Past Accomplishments

Over the past few years, ARC members have shared their experiences, in addition to their insights to policymakers and stakeholders helping build support for several important criminal justice reform measures. The following are accomplishments due to the determination and relentless efforts of our members and partner organizations.

Prop 57, approved with over 65% of the vote on November 8, has the potential to strengthen California’s justice system and increase public safety by expanding rehabilitation in prisons and improving the process by which youth can be tried as adults. Key provisions of the ballot measure include the following:

  • Requires judges, rather than prosecutors, to decide whether minors as young as 14 years old should be tried as adults and sent to adult prison. 
  • Allows persons convicted of a non-violent felony and sentenced to state prison to be eligible for parole consideration after completing the full term of their primary offense.
  • Grants the California Department of Corrections and Rehabilitation (CDCR) the authority to award credits earned for good behavior, and rehabilitative or educational achievements.

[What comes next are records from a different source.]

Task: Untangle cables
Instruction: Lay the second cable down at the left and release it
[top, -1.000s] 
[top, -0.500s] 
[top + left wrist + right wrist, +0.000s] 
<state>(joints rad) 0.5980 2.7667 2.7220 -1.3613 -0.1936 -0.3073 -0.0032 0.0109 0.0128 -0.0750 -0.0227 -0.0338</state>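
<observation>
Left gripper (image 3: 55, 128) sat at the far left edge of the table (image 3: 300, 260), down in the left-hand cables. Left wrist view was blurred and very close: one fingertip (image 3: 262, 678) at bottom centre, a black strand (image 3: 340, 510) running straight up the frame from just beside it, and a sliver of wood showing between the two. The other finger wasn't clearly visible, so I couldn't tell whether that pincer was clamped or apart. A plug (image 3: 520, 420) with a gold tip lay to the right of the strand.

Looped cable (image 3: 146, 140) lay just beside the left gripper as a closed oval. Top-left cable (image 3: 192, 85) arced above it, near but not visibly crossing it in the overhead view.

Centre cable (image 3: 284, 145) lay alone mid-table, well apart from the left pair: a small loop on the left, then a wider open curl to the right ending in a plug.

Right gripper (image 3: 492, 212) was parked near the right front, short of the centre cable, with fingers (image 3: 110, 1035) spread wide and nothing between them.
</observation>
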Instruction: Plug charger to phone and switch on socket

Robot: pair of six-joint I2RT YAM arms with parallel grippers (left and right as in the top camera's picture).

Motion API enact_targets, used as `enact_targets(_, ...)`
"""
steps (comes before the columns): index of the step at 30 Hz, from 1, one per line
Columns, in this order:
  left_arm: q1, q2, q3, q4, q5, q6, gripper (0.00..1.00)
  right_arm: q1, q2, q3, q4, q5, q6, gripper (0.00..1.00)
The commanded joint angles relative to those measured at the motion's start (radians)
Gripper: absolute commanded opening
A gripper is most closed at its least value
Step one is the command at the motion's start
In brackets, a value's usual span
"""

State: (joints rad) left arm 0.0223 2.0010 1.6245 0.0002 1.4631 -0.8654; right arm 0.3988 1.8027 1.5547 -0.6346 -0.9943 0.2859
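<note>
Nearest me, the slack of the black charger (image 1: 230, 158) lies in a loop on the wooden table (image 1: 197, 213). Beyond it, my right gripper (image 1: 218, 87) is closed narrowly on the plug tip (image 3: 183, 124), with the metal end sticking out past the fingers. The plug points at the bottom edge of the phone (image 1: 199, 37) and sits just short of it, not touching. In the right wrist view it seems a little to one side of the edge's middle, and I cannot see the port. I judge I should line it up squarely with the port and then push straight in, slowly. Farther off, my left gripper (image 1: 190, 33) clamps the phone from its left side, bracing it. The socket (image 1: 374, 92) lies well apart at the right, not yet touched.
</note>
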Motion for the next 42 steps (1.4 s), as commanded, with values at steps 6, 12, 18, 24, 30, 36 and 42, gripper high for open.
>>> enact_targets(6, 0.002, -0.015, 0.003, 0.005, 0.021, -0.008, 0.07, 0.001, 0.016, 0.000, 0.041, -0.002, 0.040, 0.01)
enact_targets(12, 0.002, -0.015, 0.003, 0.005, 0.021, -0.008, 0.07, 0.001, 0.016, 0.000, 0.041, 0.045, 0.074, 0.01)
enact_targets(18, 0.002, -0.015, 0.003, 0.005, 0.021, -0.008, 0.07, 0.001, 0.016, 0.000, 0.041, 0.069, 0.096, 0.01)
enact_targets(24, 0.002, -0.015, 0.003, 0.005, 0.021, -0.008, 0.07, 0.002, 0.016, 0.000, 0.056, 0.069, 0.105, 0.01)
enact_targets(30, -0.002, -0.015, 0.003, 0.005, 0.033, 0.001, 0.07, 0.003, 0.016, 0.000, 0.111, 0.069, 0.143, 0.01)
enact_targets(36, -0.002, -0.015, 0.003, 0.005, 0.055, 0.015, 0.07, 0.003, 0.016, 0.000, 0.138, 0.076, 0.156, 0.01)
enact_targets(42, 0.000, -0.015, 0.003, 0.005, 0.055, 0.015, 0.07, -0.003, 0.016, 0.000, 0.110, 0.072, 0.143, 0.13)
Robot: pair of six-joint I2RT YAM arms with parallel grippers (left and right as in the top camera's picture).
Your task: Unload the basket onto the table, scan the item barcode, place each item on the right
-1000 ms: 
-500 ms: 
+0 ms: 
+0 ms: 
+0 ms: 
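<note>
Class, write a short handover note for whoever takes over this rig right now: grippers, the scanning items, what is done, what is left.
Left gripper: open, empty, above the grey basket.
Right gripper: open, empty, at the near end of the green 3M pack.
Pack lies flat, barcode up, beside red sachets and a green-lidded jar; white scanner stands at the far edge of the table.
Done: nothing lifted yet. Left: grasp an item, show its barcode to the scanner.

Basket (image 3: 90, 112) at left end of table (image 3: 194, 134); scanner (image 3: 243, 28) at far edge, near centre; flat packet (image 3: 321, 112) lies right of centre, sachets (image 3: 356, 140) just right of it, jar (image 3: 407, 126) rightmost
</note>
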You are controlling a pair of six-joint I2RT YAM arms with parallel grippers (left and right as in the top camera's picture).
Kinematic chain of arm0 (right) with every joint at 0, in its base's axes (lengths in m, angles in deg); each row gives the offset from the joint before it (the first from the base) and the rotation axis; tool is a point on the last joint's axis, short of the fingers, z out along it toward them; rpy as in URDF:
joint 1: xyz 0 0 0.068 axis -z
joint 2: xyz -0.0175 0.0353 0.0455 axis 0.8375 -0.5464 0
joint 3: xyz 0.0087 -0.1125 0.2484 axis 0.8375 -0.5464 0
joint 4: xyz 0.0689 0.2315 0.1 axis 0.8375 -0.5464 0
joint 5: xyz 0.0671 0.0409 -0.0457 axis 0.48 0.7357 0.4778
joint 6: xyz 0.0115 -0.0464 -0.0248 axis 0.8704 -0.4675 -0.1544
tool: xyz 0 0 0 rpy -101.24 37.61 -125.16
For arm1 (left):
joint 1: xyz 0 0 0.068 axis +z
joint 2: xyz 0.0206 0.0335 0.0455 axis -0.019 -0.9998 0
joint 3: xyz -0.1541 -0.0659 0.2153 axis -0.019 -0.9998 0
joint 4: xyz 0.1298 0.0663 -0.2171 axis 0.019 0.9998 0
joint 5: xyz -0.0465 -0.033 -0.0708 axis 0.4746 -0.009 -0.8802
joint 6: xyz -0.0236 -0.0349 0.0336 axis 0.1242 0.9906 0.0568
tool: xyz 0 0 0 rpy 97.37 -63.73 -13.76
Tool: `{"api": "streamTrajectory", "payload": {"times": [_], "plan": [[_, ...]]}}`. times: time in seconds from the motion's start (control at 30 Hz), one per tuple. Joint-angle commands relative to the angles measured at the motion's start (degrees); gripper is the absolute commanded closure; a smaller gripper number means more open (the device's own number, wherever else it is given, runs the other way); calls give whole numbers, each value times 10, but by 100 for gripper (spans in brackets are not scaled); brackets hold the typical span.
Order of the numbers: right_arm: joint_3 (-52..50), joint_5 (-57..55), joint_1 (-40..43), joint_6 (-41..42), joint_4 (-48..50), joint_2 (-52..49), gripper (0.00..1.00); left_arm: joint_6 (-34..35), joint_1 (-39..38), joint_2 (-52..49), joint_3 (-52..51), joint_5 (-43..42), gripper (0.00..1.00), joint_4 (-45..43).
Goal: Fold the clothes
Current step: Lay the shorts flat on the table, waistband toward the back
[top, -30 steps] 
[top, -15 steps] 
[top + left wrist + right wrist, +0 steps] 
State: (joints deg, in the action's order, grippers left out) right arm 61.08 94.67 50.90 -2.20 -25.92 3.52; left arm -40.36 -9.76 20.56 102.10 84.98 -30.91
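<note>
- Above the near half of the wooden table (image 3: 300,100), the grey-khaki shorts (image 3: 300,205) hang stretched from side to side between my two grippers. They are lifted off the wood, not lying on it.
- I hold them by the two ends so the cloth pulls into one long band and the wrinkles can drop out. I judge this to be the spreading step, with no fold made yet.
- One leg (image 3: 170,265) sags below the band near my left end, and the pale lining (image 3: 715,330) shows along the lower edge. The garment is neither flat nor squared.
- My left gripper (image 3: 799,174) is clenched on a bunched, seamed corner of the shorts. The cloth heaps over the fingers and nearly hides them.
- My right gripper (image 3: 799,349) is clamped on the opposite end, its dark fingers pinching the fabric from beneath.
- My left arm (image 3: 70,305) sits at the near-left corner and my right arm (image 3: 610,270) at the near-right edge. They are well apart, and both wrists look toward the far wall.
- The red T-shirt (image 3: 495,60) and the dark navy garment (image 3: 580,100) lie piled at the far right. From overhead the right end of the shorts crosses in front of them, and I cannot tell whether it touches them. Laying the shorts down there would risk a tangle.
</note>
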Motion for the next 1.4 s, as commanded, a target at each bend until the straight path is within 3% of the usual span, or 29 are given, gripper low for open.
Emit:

SENATE BILL 261 - HANCOCK (D) in 2015
Expands eligibility for a Youth Offender Parole Board hearing to 18-through-22-year-olds.

SENATE BILL 382 - LARA (D) in 2015
Clarifies the existing criteria used by judges when determining whether a youth should be tried in juvenile or adult court.

ASSEMBLY BILL 1276 - BLOOM (D) in 2014
Ensures that young people under the age of 22 at the time they enter prison are less likely be placed on the most dangerous prison yards and more likely to have access to rehabilitative programs and services.

SENATE BILL 260 - HANCOCK (D) in 2013
Allows people who were under the age of 18 at the time of their crime, tried as an adult and sentenced to an adult prison sentence to be eligible for Youth Offender Parole Board hearing.

SENATE BILL 9 - YEE (D) in 2012
Offered individuals who were sentenced to life without parole as juveniles, the opportunity for a new sentence with the possibility of parole.